Senior NYC education department official joins XQ, a Laurene Powell Jobs-backed school initiative

The chancellor’s Chief of Staff, Ursulina Ramirez, lingered in Carmen Fariña’s empty office after the chancellor left the education department headquarters.

After leaving her post as the education department’s chief operating officer, Ursulina Ramirez has quietly started a job at XQ Institute, a deep-pocketed organization devoted to launching high schools across the country, including in New York City.

Ramirez left her high-level city job last month along with a flurry of other senior education officials in the midst of the city’s effort to reopen school buildings for the first time since March. 

XQ is backed by the Emerson Collective, the philanthropic arm of Laurene Powell Jobs, the widow of Steve Jobs. (Emerson is a funder of Chalkbeat through the Silicon Valley Community Foundation.)

XQ has been increasingly partnering directly with governments to launch new schools, and it appears Ramirez will be part of that effort, drawing on her leadership experience within the nation’s largest school system. Her title at XQ is “head of systems strategy,” according to its website.

A spokesperson for XQ did not immediately respond to a request for more information about Ramirz’s position. Ramirez could not be reached Thursday night.

Ramirez worked for Mayor Bill de Blasio when he was the city’s public advocate. When he became mayor, she moved to the education department to become chief of staff for then-schools Chancellor Carmen Fariña, eventually becoming the department’s chief operating officer.

XQ has already been trying to expand its footprint in New York City: Last year, the organization announced plans to give $10 million to launch 10 new high schools, part of the education department’s broader effort to launch or retool 40 schools.

That effort appears to have been stalled by the pandemic; the first round of winning teams were slated to be announced in May, but the city was focused then on adapting schools to remote learning as the coronavirus raged across the city.

XQ is devoted to supporting innovative new high schools, including a mix of charter and district schools, though the organization generally has not pushed a specific model for “reinventing” high school.

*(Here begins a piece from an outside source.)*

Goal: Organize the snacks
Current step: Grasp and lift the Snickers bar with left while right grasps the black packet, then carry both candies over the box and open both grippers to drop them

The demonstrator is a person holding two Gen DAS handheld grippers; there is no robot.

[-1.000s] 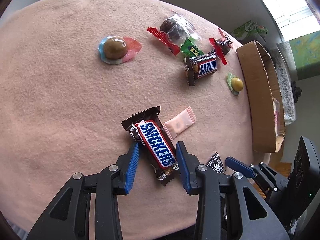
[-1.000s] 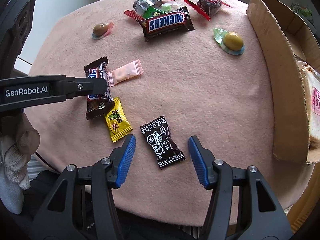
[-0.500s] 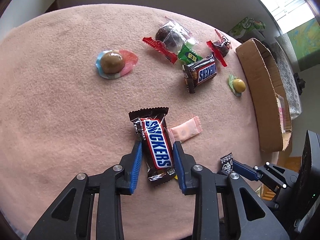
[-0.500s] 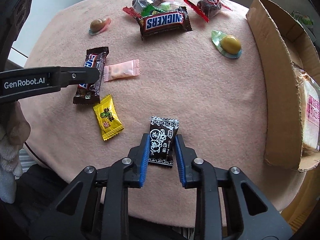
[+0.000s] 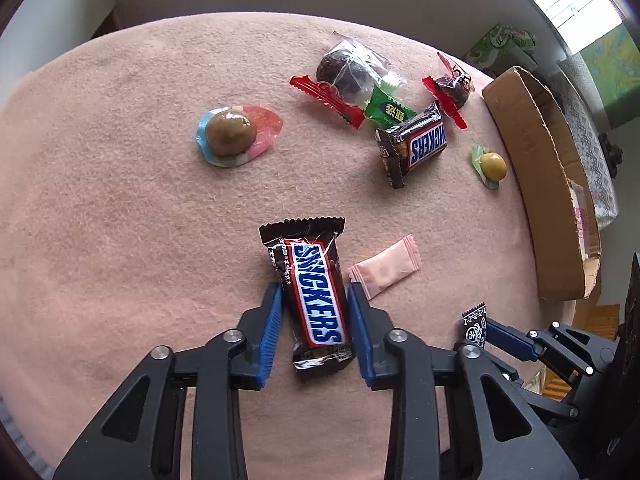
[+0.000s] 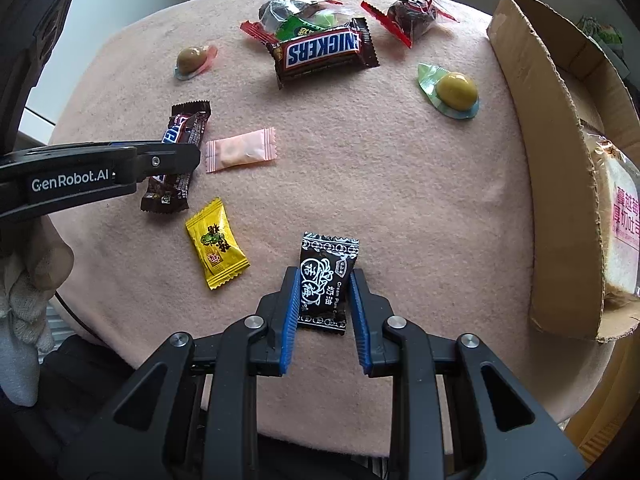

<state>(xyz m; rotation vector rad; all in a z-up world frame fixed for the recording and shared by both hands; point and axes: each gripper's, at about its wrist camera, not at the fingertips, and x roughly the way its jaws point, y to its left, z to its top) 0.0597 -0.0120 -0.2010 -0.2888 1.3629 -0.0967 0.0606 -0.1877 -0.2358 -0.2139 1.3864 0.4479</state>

Instead, XQ argues that the future of work is changing rapidly and public schools have hardly changed to adapt — sometimes leaning on overhyped or misleading claims about the labor market to make their case.

The organization has run flashy competitions, including in New York City, to create schools of the future and offered funding to winning teams. It’s not clear whether the schools XQ has supported have been successful, and some have faced significant setbacks. 

XQ has largely sidestepped contentious education debates, including arguments about the merits of charter schools, and has earned praise from some union officials. At the same time, the organization has faced criticism from charter school foes and those who are generally opposed to private dollars financing public education initiatives.